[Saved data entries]
* * *

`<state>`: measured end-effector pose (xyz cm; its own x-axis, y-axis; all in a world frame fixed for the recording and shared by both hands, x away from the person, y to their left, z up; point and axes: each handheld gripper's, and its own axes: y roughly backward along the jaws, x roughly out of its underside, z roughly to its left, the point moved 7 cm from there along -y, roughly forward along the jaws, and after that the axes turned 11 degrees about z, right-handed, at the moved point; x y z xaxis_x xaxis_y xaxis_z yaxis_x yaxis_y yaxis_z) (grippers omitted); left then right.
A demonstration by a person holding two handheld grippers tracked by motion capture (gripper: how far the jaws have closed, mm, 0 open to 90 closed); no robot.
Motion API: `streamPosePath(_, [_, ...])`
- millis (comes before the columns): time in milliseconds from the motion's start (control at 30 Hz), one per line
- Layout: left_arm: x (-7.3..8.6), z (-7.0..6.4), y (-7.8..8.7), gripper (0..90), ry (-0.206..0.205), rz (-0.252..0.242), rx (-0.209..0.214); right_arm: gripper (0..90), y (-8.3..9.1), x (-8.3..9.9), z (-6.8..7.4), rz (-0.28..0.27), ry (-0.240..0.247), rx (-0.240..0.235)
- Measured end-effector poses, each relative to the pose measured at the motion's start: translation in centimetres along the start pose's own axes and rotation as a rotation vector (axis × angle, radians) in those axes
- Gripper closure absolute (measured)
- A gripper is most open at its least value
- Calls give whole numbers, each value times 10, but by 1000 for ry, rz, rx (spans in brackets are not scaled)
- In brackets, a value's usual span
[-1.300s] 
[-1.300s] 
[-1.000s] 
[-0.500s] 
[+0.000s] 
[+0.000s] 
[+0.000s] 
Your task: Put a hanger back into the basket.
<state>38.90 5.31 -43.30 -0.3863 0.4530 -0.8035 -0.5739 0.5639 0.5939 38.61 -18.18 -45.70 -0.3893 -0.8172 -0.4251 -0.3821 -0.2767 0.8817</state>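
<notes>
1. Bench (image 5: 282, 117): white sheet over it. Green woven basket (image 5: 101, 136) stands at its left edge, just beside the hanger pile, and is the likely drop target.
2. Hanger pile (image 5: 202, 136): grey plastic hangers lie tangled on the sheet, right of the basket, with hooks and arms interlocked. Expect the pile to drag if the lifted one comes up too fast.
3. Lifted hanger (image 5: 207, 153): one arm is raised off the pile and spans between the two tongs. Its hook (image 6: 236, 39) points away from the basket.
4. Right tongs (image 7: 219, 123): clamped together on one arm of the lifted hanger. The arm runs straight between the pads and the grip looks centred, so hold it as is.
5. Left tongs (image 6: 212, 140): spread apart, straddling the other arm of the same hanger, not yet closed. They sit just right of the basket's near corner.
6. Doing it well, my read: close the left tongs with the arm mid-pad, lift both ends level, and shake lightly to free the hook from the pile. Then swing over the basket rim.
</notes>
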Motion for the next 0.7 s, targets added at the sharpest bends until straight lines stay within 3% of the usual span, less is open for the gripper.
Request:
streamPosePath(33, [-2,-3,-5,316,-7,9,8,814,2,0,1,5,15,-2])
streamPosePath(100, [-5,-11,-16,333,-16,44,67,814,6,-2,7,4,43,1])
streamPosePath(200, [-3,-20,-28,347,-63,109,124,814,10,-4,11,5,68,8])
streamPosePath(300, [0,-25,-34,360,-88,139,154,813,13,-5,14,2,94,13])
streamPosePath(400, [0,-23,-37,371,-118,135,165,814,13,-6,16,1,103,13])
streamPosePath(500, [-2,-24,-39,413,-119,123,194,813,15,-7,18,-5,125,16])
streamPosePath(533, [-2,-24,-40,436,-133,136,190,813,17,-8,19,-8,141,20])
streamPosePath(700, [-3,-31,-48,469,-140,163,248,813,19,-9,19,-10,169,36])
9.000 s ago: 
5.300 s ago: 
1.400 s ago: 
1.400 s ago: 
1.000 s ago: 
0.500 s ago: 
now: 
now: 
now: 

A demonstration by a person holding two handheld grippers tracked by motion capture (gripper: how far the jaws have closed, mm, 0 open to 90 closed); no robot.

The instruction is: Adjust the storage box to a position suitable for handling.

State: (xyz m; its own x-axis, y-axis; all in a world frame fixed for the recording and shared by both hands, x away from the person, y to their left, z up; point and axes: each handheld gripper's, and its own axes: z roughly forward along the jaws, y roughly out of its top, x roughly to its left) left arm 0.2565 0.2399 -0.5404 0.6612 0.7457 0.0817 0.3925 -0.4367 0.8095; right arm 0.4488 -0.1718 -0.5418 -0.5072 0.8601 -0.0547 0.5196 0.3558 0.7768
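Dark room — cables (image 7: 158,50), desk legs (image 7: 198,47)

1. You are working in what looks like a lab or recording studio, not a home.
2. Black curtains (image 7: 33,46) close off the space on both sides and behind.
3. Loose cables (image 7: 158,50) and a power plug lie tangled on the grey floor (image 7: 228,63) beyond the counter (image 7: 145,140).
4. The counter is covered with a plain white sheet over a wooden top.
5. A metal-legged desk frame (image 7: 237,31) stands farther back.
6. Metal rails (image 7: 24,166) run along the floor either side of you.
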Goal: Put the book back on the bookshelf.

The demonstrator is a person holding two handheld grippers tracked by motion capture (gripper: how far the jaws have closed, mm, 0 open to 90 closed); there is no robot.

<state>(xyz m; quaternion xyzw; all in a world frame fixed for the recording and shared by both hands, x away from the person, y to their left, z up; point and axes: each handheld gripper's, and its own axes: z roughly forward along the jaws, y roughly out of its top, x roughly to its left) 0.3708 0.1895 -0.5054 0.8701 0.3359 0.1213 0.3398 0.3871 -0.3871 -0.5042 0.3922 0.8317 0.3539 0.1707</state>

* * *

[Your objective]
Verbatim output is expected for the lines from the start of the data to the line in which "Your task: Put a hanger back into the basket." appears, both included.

[Answer for the task]
`<state>`: measured end-effector pose (xyz cm; its own x-axis, y-axis; all in a world frame fixed for the recording and shared by both hands, x away from the person, y to their left, z up; point and axes: each handheld gripper's, and its own axes: y roughly backward along the jaws, x roughly out of its underside, z roughly to its left, the point moved 7 cm from there along -y, roughly forward along the jaws, and after that the axes turned 11 degrees about z, right-handed, at the moved point; x y z xaxis_x xaxis_y xaxis_z yaxis_x yaxis_y yaxis_z) (grippers omitted); left then right.
A demonstration by a person holding two handheld grippers tracked by motion capture (gripper: how far the jaws have closed, mm, 0 open to 90 closed); no robot.
Motion API: `streamPosePath(_, [_, ...])`
- millis (comes before the columns): time in milliseconds from the motion's start (control at 30 Hz), one per line
- Layout: left_arm: x (-7.3..8.6), z (-7.0..6.4), y (-7.8..8.7), gripper (0..90), ry (-0.206..0.205), rz (-0.252..0.242), rx (-0.209..0.214); right_arm: gripper (0..90), y (-8.3..9.1), x (-8.3..9.9), z (-6.8..7.4), rz (-0.28..0.27), ry (-0.240..0.247), rx (-0.240..0.235)
- Measured end-effector poses, each relative to the pose measured at the motion's start: translation in centimetres along the start pose's own axes and rotation as a rotation vector (axis × angle, radians) in those axes
- Gripper closure absolute (measured)
- A gripper is most open at its least value
- Calls give whole numbers, each value times 10, but by 1000 for ry, rz, rx (spans in brackets are not scaled)
- In brackets, a value's usual span
[-1.300s] 
[-1.300s] 
[-1.000s] 
[-0.500s] 
[+0.000s] 
[+0.000s] 
[+0.000s] 
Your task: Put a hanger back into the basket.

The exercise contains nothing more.